My point was that Magic has a larger playtesting community and a more cutthroat tournament scene, which leads to greater scrutiny. I don’t think that necessarily means SF/Vamp players suck.

In my experience, the opposite is in fact true: The better (tournament winning) card game players I’ve met tend to prefer to not play magic, with it’s power rares and fairly small set of tournament viable decks, and have a much broader experience in trying different games.

(In reference to the above bolded quotes) So… ax to grind, or just very defensive?

I recently moved to a new state, and in an effort I’m taking Magic back up. I quit playing around the time Alliances came out. Can someone fill me out on what’s going on right now set-wise or anything else?

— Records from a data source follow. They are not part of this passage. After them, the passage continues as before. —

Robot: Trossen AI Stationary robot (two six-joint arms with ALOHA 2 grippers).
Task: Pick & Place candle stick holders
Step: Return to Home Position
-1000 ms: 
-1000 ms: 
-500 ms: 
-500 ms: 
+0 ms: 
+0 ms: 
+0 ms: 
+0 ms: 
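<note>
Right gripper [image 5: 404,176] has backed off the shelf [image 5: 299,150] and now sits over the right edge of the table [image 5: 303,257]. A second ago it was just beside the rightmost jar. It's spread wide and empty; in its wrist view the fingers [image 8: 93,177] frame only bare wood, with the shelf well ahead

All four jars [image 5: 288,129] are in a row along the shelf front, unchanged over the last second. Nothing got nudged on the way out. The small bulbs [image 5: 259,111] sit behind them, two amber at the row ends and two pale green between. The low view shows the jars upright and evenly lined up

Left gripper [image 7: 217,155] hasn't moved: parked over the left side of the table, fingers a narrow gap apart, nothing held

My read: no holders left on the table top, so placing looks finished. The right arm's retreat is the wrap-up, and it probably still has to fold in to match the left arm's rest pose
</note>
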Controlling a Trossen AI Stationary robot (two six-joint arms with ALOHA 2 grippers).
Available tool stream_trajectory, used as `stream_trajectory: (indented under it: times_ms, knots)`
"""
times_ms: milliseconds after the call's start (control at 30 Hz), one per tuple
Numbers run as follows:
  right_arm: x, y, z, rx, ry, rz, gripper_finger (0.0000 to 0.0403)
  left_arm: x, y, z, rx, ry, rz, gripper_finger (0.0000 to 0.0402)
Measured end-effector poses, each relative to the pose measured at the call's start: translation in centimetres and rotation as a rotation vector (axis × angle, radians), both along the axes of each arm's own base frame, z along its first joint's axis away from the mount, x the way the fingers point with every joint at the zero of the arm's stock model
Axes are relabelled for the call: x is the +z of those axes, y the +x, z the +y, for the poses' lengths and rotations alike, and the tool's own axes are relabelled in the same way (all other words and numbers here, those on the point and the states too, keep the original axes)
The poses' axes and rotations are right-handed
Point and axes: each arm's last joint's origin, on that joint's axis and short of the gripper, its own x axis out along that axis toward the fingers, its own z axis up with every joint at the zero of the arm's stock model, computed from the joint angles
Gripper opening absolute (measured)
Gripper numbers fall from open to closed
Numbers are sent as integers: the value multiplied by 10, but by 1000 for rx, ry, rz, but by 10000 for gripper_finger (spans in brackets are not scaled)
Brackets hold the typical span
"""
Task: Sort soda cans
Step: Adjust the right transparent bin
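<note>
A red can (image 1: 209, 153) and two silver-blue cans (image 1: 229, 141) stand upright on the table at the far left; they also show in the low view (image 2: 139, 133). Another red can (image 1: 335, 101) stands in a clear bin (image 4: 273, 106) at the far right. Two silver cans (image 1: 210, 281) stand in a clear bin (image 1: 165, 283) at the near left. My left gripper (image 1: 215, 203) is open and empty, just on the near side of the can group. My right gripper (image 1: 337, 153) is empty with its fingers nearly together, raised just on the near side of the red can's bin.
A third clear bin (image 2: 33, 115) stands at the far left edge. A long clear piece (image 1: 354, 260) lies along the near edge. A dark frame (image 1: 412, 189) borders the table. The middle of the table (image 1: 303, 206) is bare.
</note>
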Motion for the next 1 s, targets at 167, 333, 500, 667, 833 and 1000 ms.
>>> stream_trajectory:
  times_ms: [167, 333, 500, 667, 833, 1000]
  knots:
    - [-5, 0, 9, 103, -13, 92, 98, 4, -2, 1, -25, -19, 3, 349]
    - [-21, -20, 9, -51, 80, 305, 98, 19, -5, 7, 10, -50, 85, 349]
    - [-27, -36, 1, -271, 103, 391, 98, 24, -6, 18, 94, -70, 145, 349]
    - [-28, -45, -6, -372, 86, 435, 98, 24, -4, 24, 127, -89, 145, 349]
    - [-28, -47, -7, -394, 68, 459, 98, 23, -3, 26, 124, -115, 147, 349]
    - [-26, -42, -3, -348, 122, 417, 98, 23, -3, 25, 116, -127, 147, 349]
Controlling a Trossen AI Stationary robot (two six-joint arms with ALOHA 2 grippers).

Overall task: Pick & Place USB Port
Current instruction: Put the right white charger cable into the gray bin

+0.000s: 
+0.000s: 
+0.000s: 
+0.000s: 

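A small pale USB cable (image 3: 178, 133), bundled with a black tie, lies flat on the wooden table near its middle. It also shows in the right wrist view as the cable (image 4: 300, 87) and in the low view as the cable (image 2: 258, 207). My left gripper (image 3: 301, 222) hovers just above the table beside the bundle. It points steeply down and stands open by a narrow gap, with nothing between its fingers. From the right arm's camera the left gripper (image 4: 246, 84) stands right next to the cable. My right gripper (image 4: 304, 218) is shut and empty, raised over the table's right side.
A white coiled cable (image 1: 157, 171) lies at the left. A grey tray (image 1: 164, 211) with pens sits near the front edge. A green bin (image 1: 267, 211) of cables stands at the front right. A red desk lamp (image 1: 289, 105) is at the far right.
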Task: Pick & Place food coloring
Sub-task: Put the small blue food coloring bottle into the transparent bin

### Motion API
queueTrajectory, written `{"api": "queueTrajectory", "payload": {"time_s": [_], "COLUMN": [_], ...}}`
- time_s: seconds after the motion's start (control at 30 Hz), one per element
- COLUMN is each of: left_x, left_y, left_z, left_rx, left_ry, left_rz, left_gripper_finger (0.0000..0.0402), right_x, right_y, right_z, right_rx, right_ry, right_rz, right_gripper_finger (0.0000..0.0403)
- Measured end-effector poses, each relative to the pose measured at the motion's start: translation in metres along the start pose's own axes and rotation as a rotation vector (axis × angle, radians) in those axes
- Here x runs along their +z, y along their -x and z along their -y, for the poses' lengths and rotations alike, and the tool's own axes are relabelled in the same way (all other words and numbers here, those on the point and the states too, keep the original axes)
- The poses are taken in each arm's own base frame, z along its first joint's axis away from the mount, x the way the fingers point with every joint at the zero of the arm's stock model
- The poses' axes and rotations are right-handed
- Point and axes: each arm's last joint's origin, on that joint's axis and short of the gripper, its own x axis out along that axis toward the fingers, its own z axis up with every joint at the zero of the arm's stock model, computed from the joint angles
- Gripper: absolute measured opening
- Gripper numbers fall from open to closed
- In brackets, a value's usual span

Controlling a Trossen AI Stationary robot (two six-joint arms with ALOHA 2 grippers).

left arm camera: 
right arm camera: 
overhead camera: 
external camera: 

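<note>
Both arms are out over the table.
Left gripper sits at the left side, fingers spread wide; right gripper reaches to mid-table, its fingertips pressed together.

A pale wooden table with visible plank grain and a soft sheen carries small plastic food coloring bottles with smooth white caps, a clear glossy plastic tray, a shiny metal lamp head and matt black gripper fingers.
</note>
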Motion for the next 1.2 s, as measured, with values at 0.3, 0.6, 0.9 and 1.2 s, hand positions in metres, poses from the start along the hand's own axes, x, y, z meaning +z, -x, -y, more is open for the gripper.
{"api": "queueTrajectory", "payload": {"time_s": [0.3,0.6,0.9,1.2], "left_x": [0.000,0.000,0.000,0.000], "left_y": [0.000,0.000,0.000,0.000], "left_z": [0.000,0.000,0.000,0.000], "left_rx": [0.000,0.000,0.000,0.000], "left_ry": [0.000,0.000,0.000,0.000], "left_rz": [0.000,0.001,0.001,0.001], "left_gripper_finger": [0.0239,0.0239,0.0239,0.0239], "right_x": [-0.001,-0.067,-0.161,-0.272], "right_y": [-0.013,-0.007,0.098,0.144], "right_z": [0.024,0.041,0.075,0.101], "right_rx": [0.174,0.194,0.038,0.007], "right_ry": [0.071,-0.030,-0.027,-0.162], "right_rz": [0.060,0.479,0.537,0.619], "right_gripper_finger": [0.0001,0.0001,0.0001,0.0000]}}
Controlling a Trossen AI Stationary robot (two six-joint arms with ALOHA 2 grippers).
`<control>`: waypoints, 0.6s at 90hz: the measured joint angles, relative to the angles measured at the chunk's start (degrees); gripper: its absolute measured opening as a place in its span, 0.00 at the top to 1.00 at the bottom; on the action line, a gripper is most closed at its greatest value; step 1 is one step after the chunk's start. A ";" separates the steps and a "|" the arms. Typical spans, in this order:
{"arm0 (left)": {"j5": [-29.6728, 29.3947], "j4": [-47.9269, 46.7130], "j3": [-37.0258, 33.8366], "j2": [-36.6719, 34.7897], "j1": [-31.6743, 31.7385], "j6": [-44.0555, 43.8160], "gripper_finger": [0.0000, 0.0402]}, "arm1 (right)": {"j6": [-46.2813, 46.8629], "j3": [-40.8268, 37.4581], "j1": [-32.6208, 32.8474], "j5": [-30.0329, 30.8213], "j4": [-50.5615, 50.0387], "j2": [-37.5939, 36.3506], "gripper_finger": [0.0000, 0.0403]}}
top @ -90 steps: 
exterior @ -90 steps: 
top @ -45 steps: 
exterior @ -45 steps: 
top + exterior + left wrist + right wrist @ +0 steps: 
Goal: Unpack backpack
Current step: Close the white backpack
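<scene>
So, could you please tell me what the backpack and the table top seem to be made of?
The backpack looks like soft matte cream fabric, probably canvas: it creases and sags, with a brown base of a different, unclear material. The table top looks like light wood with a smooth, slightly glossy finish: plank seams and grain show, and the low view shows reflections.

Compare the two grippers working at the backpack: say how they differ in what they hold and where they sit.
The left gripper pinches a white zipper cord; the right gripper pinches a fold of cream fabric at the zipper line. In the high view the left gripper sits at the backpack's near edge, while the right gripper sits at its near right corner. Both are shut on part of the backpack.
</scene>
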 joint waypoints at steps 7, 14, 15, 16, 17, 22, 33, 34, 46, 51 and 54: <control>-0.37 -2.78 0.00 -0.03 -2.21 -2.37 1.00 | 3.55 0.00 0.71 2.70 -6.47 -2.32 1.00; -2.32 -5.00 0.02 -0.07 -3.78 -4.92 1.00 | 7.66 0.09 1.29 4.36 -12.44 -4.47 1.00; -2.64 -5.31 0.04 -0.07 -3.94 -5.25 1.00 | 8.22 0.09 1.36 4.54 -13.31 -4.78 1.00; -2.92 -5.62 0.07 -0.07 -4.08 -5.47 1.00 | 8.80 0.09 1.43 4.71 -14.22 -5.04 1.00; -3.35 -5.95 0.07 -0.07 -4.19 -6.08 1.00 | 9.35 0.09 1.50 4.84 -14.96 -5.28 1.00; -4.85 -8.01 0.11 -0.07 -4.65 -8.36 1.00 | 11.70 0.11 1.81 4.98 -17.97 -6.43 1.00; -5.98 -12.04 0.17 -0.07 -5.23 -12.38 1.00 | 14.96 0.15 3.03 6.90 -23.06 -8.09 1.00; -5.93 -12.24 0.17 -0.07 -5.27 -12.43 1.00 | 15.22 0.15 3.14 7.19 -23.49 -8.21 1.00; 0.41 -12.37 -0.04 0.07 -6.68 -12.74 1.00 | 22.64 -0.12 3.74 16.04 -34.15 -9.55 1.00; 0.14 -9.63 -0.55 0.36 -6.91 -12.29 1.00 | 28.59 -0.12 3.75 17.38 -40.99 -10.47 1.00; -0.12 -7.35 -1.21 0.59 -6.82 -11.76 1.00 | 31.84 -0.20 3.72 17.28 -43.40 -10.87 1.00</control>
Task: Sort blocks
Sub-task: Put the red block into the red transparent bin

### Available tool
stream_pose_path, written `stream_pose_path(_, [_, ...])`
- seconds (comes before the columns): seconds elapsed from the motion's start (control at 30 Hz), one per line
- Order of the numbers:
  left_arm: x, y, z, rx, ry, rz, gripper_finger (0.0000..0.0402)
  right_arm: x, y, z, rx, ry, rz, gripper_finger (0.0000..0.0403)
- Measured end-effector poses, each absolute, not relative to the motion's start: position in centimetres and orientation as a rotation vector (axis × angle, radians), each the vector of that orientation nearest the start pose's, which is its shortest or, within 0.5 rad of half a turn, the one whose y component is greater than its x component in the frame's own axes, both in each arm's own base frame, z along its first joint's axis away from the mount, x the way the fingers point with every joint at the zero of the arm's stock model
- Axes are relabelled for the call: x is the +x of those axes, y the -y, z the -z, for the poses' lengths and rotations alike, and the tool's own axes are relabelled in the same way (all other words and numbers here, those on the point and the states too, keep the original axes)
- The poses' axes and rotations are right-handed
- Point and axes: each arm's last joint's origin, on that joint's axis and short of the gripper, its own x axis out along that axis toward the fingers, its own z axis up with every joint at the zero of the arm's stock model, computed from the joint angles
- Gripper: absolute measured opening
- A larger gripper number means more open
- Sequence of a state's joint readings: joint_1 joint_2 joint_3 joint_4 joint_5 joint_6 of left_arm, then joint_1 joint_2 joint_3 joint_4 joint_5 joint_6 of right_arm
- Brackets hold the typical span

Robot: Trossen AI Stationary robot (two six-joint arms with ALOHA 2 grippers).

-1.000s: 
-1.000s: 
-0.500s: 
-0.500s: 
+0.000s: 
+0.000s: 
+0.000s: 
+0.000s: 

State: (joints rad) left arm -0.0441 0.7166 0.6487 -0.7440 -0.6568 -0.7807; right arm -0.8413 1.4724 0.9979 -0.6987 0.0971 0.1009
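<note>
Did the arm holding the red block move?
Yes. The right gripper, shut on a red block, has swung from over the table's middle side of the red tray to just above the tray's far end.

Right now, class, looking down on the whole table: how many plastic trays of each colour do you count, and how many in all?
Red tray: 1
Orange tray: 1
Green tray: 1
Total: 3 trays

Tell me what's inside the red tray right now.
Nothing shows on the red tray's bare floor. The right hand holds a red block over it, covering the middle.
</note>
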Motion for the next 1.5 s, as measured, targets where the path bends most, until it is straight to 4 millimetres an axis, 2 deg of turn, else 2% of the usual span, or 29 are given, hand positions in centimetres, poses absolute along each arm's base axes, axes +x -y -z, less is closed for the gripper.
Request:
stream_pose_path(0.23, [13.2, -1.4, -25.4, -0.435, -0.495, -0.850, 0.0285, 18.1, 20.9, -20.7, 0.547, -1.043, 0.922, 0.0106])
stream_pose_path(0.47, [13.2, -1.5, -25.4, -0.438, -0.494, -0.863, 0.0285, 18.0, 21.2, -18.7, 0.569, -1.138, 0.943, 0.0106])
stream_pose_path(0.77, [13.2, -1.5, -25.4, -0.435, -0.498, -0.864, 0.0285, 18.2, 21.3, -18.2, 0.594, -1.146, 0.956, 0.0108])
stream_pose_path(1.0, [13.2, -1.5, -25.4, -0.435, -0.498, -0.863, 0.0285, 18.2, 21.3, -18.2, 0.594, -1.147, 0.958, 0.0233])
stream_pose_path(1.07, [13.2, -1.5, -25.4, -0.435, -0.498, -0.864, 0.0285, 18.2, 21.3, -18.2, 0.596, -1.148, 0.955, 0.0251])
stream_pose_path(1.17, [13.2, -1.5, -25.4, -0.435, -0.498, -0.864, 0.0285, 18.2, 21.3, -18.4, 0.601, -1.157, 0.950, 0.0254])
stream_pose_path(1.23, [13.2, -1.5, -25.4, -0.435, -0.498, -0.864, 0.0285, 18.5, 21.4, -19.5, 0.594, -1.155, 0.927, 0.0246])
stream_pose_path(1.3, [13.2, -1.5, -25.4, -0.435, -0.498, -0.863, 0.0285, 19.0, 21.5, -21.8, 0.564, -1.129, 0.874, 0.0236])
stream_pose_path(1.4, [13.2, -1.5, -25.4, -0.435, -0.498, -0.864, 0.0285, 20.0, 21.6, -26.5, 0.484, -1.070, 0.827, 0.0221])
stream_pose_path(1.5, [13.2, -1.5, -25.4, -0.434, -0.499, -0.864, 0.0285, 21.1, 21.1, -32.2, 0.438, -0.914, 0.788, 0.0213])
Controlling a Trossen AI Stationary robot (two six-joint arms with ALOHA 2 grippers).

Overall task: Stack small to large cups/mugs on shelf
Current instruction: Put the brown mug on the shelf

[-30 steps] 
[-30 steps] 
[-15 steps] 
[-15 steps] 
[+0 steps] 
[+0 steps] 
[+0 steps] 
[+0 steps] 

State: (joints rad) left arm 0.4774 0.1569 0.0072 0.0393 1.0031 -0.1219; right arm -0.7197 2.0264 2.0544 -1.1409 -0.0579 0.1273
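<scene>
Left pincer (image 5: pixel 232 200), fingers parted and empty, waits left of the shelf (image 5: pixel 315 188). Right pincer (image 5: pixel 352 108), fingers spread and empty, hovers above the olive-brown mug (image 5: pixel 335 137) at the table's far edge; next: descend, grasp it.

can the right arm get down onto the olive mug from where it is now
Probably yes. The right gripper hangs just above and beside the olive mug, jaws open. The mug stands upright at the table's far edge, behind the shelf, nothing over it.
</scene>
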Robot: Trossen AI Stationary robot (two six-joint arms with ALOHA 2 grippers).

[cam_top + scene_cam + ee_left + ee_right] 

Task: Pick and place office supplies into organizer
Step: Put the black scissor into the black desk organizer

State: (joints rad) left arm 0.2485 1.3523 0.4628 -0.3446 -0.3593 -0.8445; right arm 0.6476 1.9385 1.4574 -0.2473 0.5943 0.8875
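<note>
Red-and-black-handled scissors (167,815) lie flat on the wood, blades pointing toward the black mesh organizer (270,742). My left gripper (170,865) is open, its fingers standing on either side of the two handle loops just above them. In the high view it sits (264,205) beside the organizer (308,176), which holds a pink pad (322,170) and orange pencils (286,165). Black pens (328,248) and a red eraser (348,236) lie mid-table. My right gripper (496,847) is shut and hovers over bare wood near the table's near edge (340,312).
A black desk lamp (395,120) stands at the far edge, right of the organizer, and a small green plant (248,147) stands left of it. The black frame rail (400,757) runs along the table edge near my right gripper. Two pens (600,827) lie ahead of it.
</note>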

Check out Wizards of the Coast’s website. I quit playing not long after you did, but I still keep up on what’s new through the site. For quite awhile they were cranking out 3 new expansions a year, and there have been several revisions of the main edition since 4th (the last you would have played with), in fact, they’re on TENTH edition now (no kidding). It got pretty insane with the sheer volume of cards released per year, you’d have had to spend a small fortune to try and keep up. That’s what eventually did me in, along with the fact that DCI tournament rules only allowed the previous two expansions and most recent main edition in Type II tournaments, which meant hundreds of dollars in cards were useless within a year of purchasing them.

I plan to mainly stick w/ draft tourneys, since that is mostly what is played here, so the too frequent expansions should not be an issue. The blocks that seem to have multiple expansions seems weird.